Problem to solve => Although the entries contain pictures, only their words should be duplicated exactly.

[Start of section]

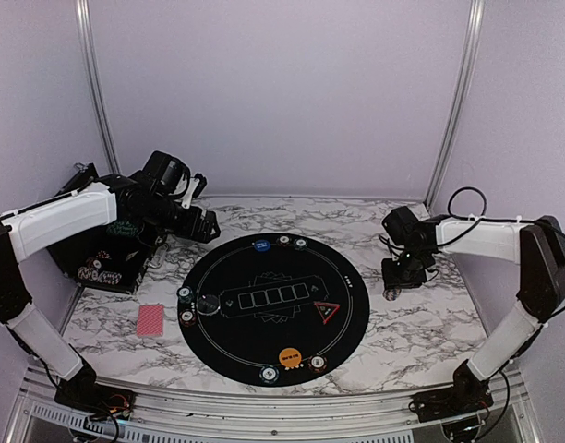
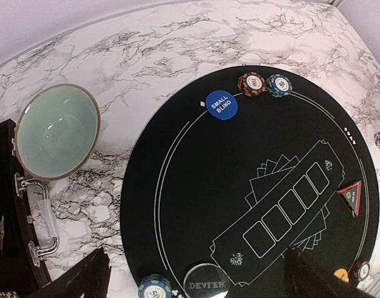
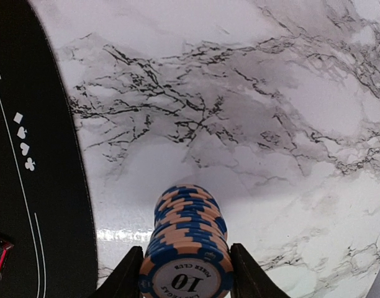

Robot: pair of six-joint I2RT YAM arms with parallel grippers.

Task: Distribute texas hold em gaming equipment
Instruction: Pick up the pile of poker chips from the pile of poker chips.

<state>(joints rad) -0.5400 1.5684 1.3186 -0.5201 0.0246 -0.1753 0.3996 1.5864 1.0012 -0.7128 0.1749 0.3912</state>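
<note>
Black round mat (image 1: 264, 343) sits mid-frame on the marble table (image 1: 421, 341). On it there's a blue button (image 1: 260, 245) and two chips (image 1: 283, 241) at the top rim, an orange button (image 1: 289, 356) near the bottom, and a red triangle (image 1: 326, 312) right of centre. A red-backed card (image 1: 150, 320) lies left of the mat. The right gripper (image 1: 400, 277) is down just right of the mat, at a small chip stack (image 1: 393, 293). The left gripper (image 1: 207, 225) hovers upper left.

Soft, even, cool-white light fills all three views. From overhead the marble desk (image 1: 421, 323) is bright and the printed lines on the round black mat (image 1: 264, 346) read clearly, if slightly grainy. The left wrist view bows at its borders, and a pale sheen sits inside the teal bowl (image 2: 53, 133). In the right wrist view a stack of chips (image 3: 189, 242) throws a faint grey shadow, with a white glare streak beside it
</note>
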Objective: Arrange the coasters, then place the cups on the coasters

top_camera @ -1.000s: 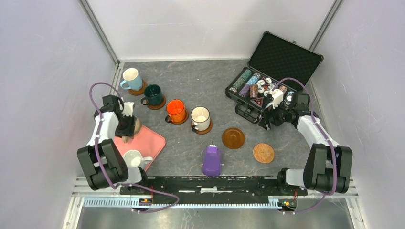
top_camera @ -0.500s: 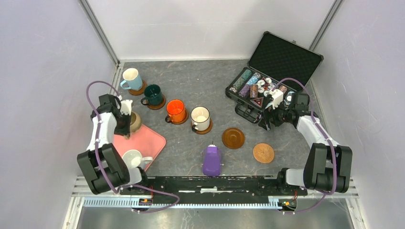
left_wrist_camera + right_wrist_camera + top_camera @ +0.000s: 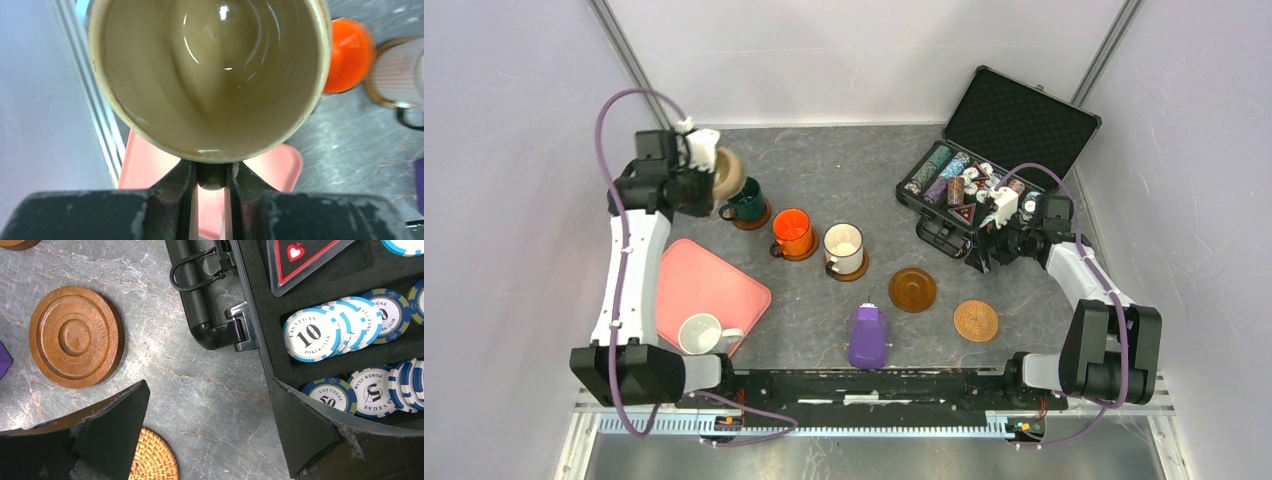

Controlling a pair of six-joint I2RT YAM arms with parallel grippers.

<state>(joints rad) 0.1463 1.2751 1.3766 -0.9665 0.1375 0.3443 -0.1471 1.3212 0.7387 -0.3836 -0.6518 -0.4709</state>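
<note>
— Left gripper (image 3: 211, 175) is clamped on the handle of the beige mug (image 3: 210, 75), one finger on each side of it. The wrist camera looks straight into the mug's glossy mouth.

— Where does that put it in the top view?

— At the back left of the grey table (image 3: 844, 170), just beside the dark green mug (image 3: 746, 198). The pink tray (image 3: 714, 290) lies well apart from it, nearer the arm's base, with the white mug (image 3: 701, 332) standing on its near corner.

— And the other mugs?

— The dark green mug, the orange mug (image 3: 792, 232) and the cream mug (image 3: 844, 247) run in a slanting row toward the middle, each on a dark coaster (image 3: 762, 220).

— Any coasters bare?

— Two. The empty wooden coaster (image 3: 75, 337) lies just right of the cream mug, and the lighter woven coaster (image 3: 152, 457) is nearer the arms and further right. They lie near each other but not touching. The purple device (image 3: 868, 337) is on the table to their left.

— What about the right gripper (image 3: 207, 427)?

— Its fingers are spread wide with nothing between them. It hangs over the front edge of the open chip case (image 3: 1014, 120): one finger is above the woven coaster's rim, the other over the poker chips (image 3: 312, 335).
</note>
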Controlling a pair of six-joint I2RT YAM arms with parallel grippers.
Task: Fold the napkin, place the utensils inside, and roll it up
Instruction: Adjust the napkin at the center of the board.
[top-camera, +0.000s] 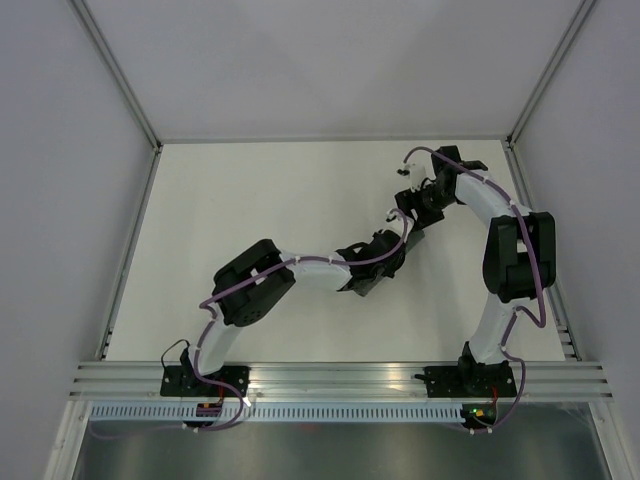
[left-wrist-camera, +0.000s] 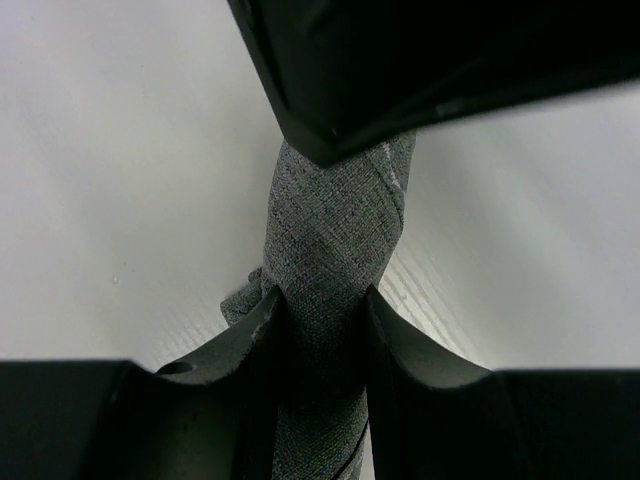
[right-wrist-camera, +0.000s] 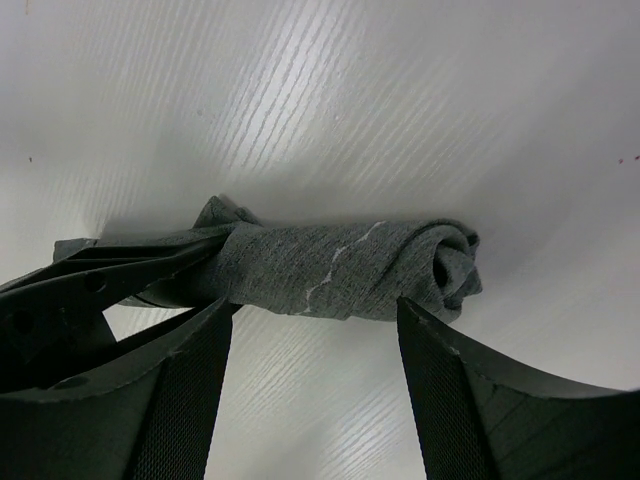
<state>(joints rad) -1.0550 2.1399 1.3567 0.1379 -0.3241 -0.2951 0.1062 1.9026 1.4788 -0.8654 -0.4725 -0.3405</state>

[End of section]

Response to this task =>
Robot: pair of six-joint I2RT YAM arms with parallel grippers.

Task: Distribute texas hold em gaming equipment
Instruction: Pick up the pile of poker chips from the pile of poker chips.

<state>(joints rad) -0.5400 1.5684 1.3186 -0.5201 0.0246 -0.1753 0.3996 1.5864 1.0012 -0.7128 0.1749 0.3912</state>
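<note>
Black round mat (image 1: 264, 343) sits mid-frame on the marble table (image 1: 421, 341). On it there's a blue button (image 1: 260, 245) and two chips (image 1: 283, 241) at the top rim, an orange button (image 1: 289, 356) near the bottom, and a red triangle (image 1: 326, 312) right of centre. A red-backed card (image 1: 150, 320) lies left of the mat. The right gripper (image 1: 400, 277) is down just right of the mat, at a small chip stack (image 1: 393, 293). The left gripper (image 1: 207, 225) hovers upper left.

Soft, even, cool-white light fills all three views. From overhead the marble desk (image 1: 421, 323) is bright and the printed lines on the round black mat (image 1: 264, 346) read clearly, if slightly grainy. The left wrist view bows at its borders, and a pale sheen sits inside the teal bowl (image 2: 53, 133). In the right wrist view a stack of chips (image 3: 189, 242) throws a faint grey shadow, with a white glare streak beside it
</note>
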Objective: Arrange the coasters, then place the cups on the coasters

top_camera @ -1.000s: 
top_camera @ -0.500s: 
left_wrist_camera + right_wrist_camera + top_camera @ +0.000s: 

Controlling a pair of six-joint I2RT YAM arms with parallel grippers.

<state>(joints rad) 0.1463 1.2751 1.3766 -0.9665 0.1375 0.3443 -0.1471 1.3212 0.7387 -0.3836 -0.6518 -0.4709</state>
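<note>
— Left gripper (image 3: 211, 175) is clamped on the handle of the beige mug (image 3: 210, 75), one finger on each side of it. The wrist camera looks straight into the mug's glossy mouth.

— Where does that put it in the top view?

— At the back left of the grey table (image 3: 844, 170), just beside the dark green mug (image 3: 746, 198). The pink tray (image 3: 714, 290) lies well apart from it, nearer the arm's base, with the white mug (image 3: 701, 332) standing on its near corner.

— And the other mugs?

— The dark green mug, the orange mug (image 3: 792, 232) and the cream mug (image 3: 844, 247) run in a slanting row toward the middle, each on a dark coaster (image 3: 762, 220).

— Any coasters bare?

— Two. The empty wooden coaster (image 3: 75, 337) lies just right of the cream mug, and the lighter woven coaster (image 3: 152, 457) is nearer the arms and further right. They lie near each other but not touching. The purple device (image 3: 868, 337) is on the table to their left.

— What about the right gripper (image 3: 207, 427)?

— Its fingers are spread wide with nothing between them. It hangs over the front edge of the open chip case (image 3: 1014, 120): one finger is above the woven coaster's rim, the other over the poker chips (image 3: 312, 335).
</note>
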Controlling a pair of six-joint I2RT YAM arms with parallel grippers.
Task: Fold the napkin, place the utensils inside, and roll it up
Instruction: Adjust the napkin at the center of the board.
[top-camera, +0.000s] 
[left-wrist-camera, +0.000s] 
[right-wrist-camera, +0.000s] 
<state>(joints rad) -1.0550 2.1399 1.3567 0.1379 -0.3241 -0.2951 0.1062 1.9026 1.4788 -0.8654 -0.4725 -0.3405</state>

The answer has been given in its entirety.